### Dataset records:
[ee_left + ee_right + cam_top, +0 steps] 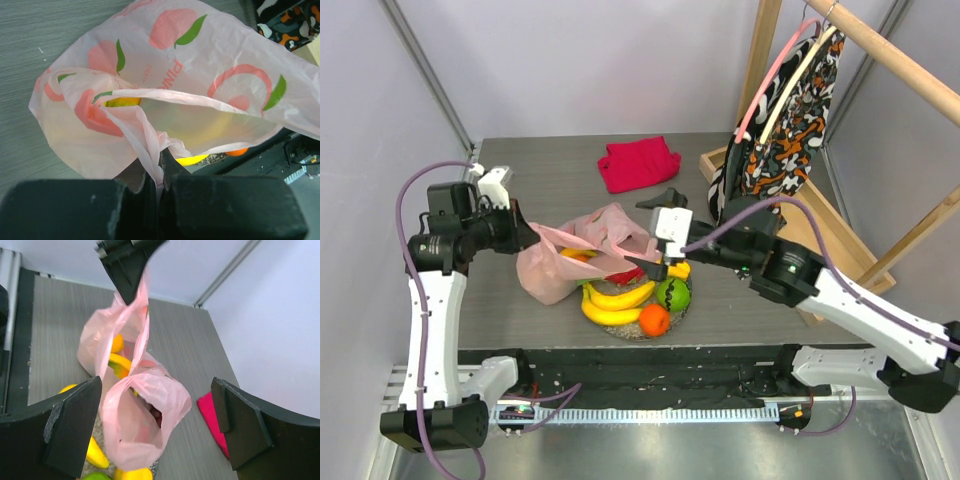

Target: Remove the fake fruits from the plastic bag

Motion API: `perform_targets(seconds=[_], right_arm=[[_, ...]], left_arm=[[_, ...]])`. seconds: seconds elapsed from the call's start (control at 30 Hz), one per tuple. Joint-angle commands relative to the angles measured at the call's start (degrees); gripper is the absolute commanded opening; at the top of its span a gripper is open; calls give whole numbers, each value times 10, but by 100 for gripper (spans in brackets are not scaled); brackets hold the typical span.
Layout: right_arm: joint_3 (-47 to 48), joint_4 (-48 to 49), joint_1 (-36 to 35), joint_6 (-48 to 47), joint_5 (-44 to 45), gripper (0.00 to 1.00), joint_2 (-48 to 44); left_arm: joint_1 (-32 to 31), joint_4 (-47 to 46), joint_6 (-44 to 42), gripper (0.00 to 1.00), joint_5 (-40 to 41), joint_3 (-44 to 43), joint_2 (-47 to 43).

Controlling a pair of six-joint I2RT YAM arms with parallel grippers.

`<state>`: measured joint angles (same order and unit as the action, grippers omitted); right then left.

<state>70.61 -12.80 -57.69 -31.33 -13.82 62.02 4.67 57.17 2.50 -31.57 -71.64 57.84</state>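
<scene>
The pale pink plastic bag (pixel 578 252) with peach prints lies left of the glittery plate (pixel 638 329), its mouth facing the plate. My left gripper (pixel 527 238) is shut on a bag handle (pixel 150 155) and lifts it. Inside the bag I see a yellow-orange fruit (pixel 122 102), which also shows in the right wrist view (pixel 119 365), and something dark red deep in the bag. Bananas (pixel 615 301), a green apple (pixel 672 293), an orange (pixel 654 319) and a yellow piece (pixel 679 268) lie on the plate. My right gripper (pixel 652 267) is open and empty, hovering over the bag's mouth (pixel 145 415).
A folded red cloth (pixel 638 163) lies at the back of the table and shows in the right wrist view (pixel 212 415). A wooden rack with patterned fabric (pixel 785 120) stands at the back right. The table's front edge runs just below the plate.
</scene>
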Motion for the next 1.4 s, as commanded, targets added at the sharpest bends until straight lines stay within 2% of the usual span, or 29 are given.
perform_targets(seconds=[0.0,0.17,0.33,0.5,0.6,0.63,0.7,0.73,0.77,0.8,0.9,0.93,0.97,1.0,1.03,1.1,1.13,1.17,1.27,1.3,1.37], right_arm=[[-2,52,-2,8,35,99,62],[70,-1,-3,32,15,99,132],[80,-15,-3,27,-3,100,120],[80,-46,-11,-20,124,96,152],[95,-103,-7,-43,136,82,174],[99,-121,-2,-42,136,68,190],[113,-128,27,-28,121,48,208],[119,-120,43,-20,105,32,231],[131,-100,60,-6,100,2,245],[138,-46,99,25,110,1,266],[255,-6,172,79,104,1,388],[302,-6,191,93,95,1,422],[398,-6,204,106,97,1,497],[447,0,229,116,100,1,529],[543,3,240,136,100,1,567],[636,11,257,152,109,1,652],[721,14,269,166,115,1,674],[758,18,275,168,120,1,693],[793,66,286,178,133,1,703],[779,96,288,184,133,1,670],[693,124,293,199,135,1,617]], left_arm=[[3,37,-12,0,-35,-24,-16],[3,59,-23,0,-37,-33,-8],[3,61,-23,0,-37,-47,6],[3,61,-23,0,-31,-52,21],[3,69,-42,0,-30,-73,50],[3,73,-44,0,-31,-82,64],[3,74,-62,0,-34,-122,115],[3,75,-72,0,-34,-137,135],[3,74,-86,0,-31,-160,159],[3,73,-88,0,-26,-181,190],[3,93,-84,0,-24,-318,340],[3,128,-80,0,-27,-431,434],[3,154,-76,0,-29,-492,484],[3,174,-62,0,-31,-562,526],[3,167,-61,0,-33,-602,559],[0,125,-45,0,-12,-660,597],[1,105,-41,0,-16,-690,611],[1,97,-36,0,-26,-766,642],[0,5,6,0,-45,-807,631],[0,-26,17,0,-54,-800,619],[-4,-107,43,0,-63,-792,592]])
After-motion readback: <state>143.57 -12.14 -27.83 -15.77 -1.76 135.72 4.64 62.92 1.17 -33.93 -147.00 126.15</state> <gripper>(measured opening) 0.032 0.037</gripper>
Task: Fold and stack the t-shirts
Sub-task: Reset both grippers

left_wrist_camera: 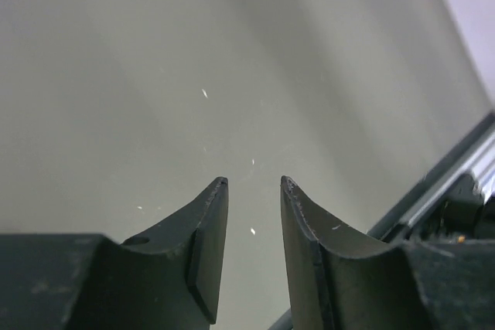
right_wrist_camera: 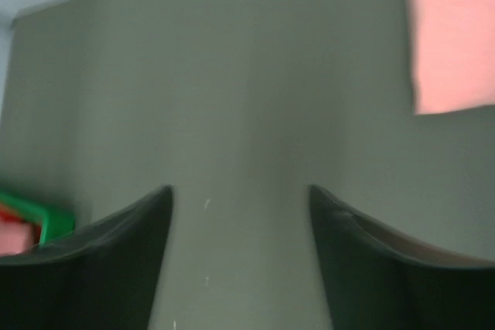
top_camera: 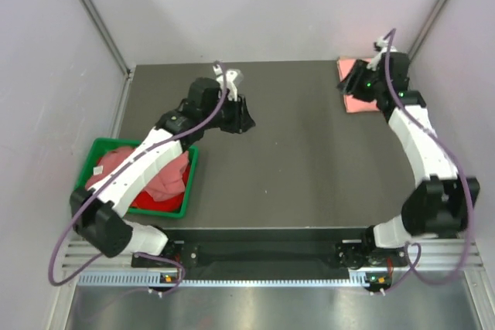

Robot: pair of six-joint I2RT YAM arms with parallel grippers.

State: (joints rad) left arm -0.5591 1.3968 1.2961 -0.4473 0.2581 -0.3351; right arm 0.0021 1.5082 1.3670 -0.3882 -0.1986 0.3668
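Hovering near the folded salmon-pink t-shirt (top_camera: 356,103) at the far-right corner of the table (top_camera: 309,168), the right gripper (right_wrist_camera: 240,191) gaped empty (the left gripper (left_wrist_camera: 254,182) too, mid-table). That placing looked finished; the next move called for fetching one of the t-shirts (top_camera: 166,179) from the green bin (top_camera: 190,183).

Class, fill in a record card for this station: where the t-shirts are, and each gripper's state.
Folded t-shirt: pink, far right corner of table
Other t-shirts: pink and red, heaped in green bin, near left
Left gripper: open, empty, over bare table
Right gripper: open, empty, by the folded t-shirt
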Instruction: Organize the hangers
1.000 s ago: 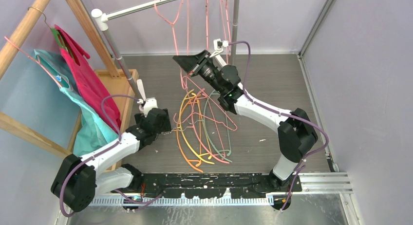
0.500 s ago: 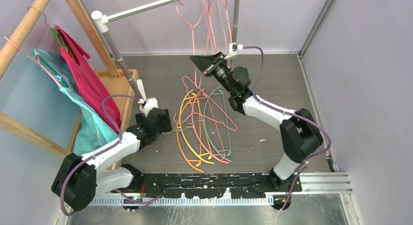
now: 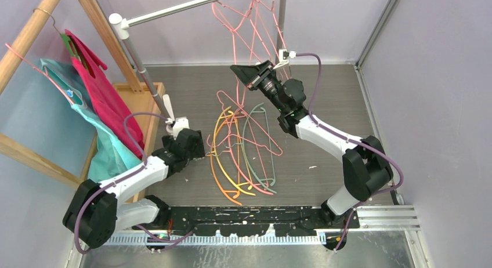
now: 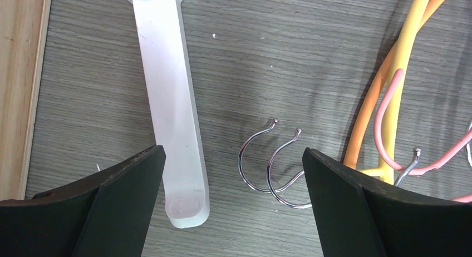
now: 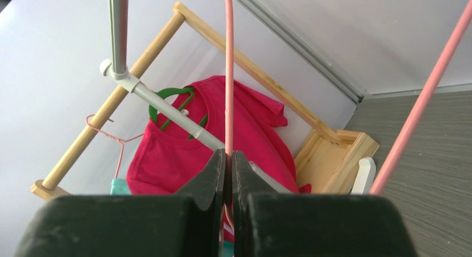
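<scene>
Several bare hangers (image 3: 241,152), pink, orange, yellow and pale green, lie in a pile on the floor between the arms. More pink wire hangers (image 3: 255,15) hang tangled at the metal rail's far end. My right gripper (image 3: 248,73) is raised below them and shut on a pink hanger wire (image 5: 228,73), which runs up from between the closed fingers (image 5: 229,157). My left gripper (image 3: 196,147) is low at the pile's left edge, open and empty (image 4: 234,173). Two metal hooks (image 4: 270,165) lie between its fingers, with orange and yellow hanger arms (image 4: 398,68) to their right.
A metal rail (image 3: 174,8) crosses the top on a slanted post with a white foot (image 4: 170,101). A wooden rack (image 3: 35,30) at the left holds magenta (image 3: 107,102) and teal (image 3: 113,155) garments on hangers over a wooden base (image 3: 142,102). Walls enclose the right and far sides.
My right gripper has moved right and up toward the rail with the pink hanger, whose lower end has lifted off the floor. The left arm has barely moved.
</scene>
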Controlling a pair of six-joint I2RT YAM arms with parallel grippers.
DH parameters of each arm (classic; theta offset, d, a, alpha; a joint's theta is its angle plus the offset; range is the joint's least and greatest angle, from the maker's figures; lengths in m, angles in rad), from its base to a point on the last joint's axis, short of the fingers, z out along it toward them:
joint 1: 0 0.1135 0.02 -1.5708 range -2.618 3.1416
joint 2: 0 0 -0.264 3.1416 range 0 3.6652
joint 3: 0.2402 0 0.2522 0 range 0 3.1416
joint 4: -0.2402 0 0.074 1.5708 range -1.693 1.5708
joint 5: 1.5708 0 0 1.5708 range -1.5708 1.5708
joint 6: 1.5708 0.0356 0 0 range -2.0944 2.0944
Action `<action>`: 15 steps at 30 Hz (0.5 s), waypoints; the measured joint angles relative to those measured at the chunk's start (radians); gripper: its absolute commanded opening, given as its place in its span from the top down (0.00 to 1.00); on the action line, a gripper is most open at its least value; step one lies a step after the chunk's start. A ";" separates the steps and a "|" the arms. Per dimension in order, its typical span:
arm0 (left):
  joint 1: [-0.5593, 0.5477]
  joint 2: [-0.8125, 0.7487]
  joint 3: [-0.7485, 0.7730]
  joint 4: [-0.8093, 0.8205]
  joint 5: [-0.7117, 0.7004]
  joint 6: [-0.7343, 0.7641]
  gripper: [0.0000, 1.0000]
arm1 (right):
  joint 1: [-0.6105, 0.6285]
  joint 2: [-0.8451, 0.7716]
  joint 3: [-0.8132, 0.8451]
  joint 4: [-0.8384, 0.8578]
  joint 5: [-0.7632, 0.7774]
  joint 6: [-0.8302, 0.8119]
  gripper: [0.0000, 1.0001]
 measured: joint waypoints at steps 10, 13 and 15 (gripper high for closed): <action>0.000 0.010 0.000 0.000 0.003 -0.001 0.02 | 0.010 0.003 0.000 -0.019 -0.109 0.024 0.99; 0.000 0.010 0.000 0.000 0.003 -0.001 0.02 | 0.029 0.005 0.000 -0.040 -0.143 0.022 0.99; 0.000 0.010 0.000 0.000 0.003 -0.002 0.02 | 0.043 0.005 0.000 -0.050 -0.170 0.019 0.99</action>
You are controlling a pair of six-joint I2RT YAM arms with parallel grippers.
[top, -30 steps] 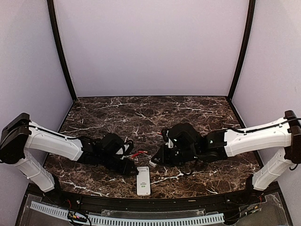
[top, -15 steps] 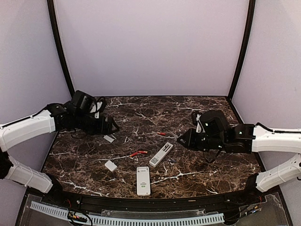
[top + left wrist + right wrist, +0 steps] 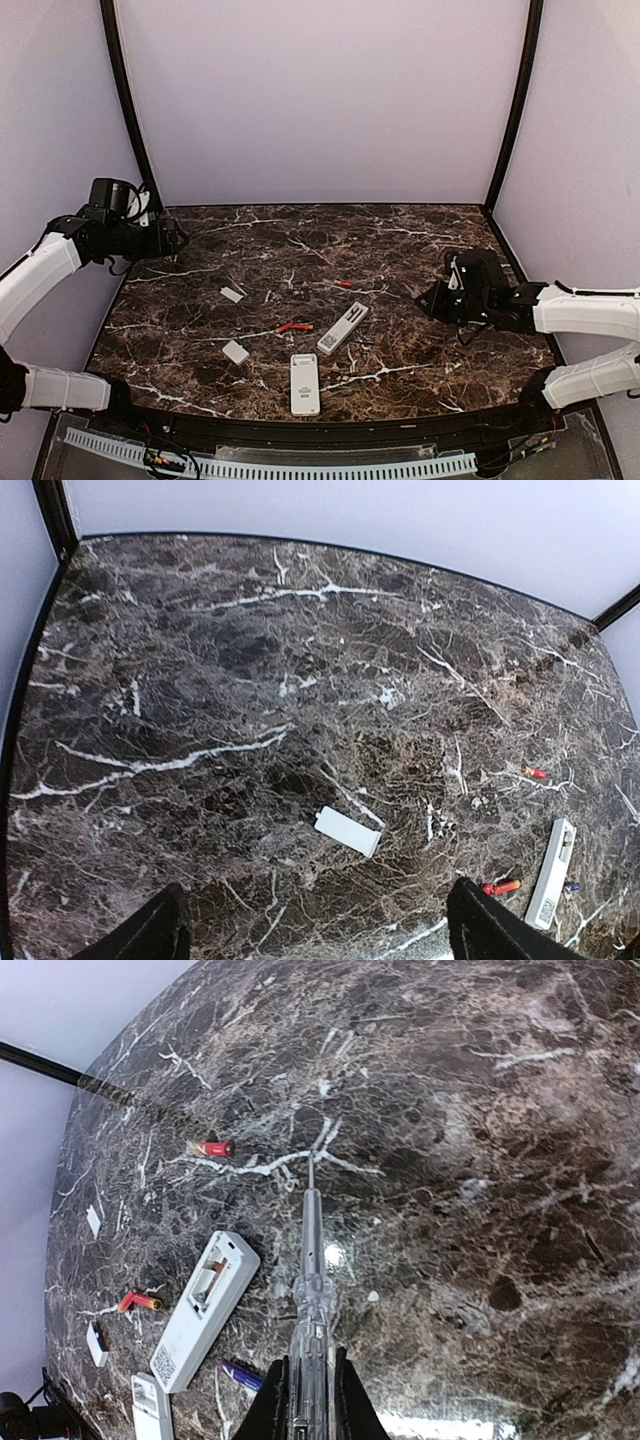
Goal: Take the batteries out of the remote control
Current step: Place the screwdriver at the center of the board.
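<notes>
A white remote (image 3: 342, 328) lies slanted mid-table with its battery bay open and empty-looking (image 3: 205, 1305). One red battery (image 3: 295, 326) lies left of it, another (image 3: 343, 284) lies behind it, and a purple one (image 3: 240, 1373) lies beside it. My left gripper (image 3: 170, 240) is open and empty, raised at the back left; its fingers (image 3: 150, 935) frame a white cover (image 3: 348, 831). My right gripper (image 3: 430, 298) is right of the remote, shut on a clear pointed tool (image 3: 310, 1290) that points out over the table.
A second white remote (image 3: 305, 384) lies near the front edge. Two small white covers (image 3: 232, 294) (image 3: 236, 351) lie on the left half of the marble table (image 3: 420, 240). Purple walls with black posts enclose the back and sides.
Both arms have pulled away from the slanted remote: the left swung up to the back left corner, the right drew back to the right with the clear tool. The remote and batteries now lie uncovered.
</notes>
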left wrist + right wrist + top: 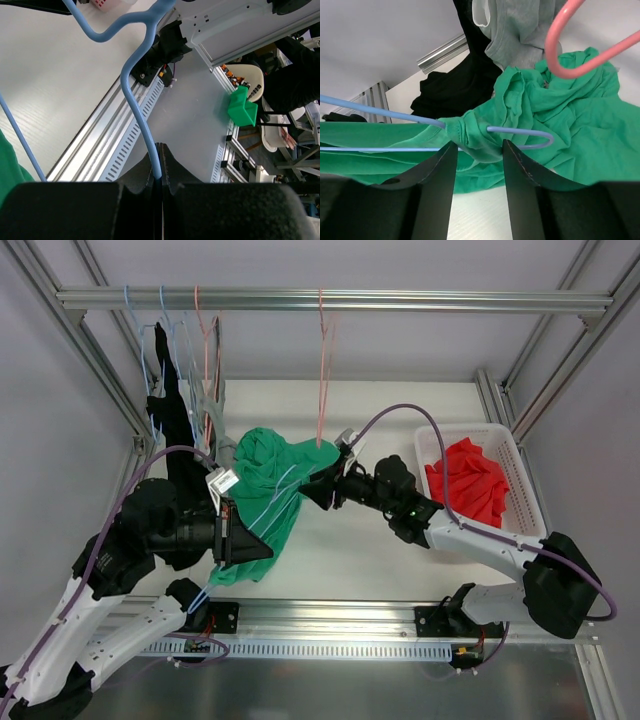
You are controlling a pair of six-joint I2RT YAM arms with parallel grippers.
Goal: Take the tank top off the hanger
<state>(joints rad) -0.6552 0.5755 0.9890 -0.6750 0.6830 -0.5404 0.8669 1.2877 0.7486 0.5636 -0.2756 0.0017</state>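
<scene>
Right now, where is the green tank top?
In the top view, the green tank top sits on its blue hanger centre-left, between the left gripper and the right gripper, left of the white basket.

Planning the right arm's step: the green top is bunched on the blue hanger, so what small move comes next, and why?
Probably close the right gripper on the bunched strap of the green tank top. Its jaws stand open with that fabric just at the tips, wrapped over the end of the blue hanger, while the left gripper is shut on the hanger's hook.
</scene>
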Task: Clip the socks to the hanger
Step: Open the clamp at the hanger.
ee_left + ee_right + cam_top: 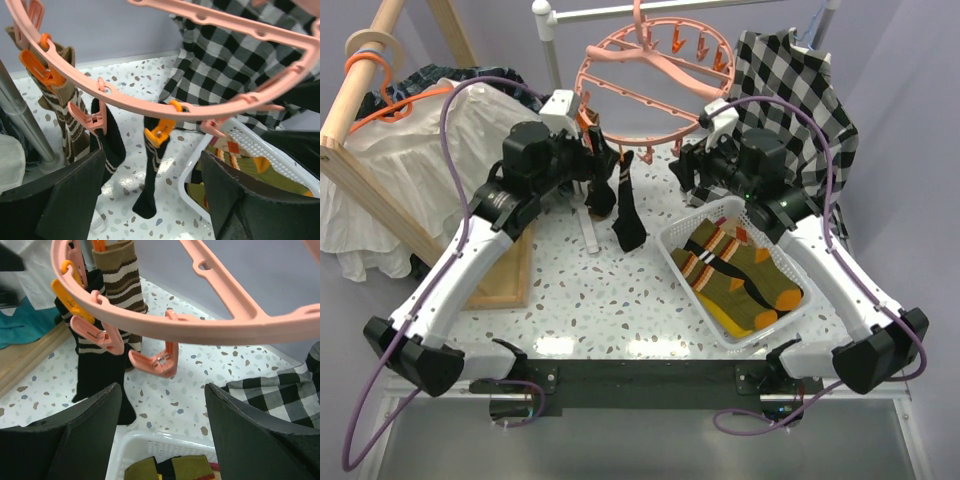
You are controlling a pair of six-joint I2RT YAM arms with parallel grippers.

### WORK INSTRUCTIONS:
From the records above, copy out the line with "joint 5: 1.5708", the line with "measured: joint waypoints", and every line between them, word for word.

### ANSWER TO THE EXERCISE:
joint 5: 1.5708 0 0 1.5708 range -1.5708 1.5708
joint 6: 1.5708 0.0356 0 0 range -2.0944 2.0944
Action `<action>`: 15 steps at 30 Hz (0.5 s), waypoints; the measured joint angles relative to those measured at the chunk's start (radians); gripper: its absolute commanded opening, given as its place in its span from the top down (0.00 to 1.00); on the action line, a gripper is most open at its least value; step one lies a step after the chunk's start. A ";" separates the steps and a "|" the arms. Per dimension in order, its typical span:
arm0 (left):
  joint 1: [-0.5593, 0.5477]
  joint 2: [-0.8125, 0.7487]
  joint 3: [-0.7485, 0.7730]
  joint 4: [-0.8093, 0.8205]
  joint 5: [-0.7117, 0.7004]
  joint 6: [-0.7343, 0.7641]
  gripper: [0.0000, 1.0000]
arm1 (right):
  joint 1: [-0.6105, 0.6285]
  joint 2: [-0.8451, 0.7716]
  joint 3: [-0.8132, 0.8451]
  joint 4: [-0.8384, 0.8578]
  joint 5: [-0.7632, 0.7774]
  joint 6: [-0.8302, 0.8119]
  gripper: [0.0000, 1.0001]
 measured: joint waypoints at steps 10, 13 and 15 (gripper high for closed): <action>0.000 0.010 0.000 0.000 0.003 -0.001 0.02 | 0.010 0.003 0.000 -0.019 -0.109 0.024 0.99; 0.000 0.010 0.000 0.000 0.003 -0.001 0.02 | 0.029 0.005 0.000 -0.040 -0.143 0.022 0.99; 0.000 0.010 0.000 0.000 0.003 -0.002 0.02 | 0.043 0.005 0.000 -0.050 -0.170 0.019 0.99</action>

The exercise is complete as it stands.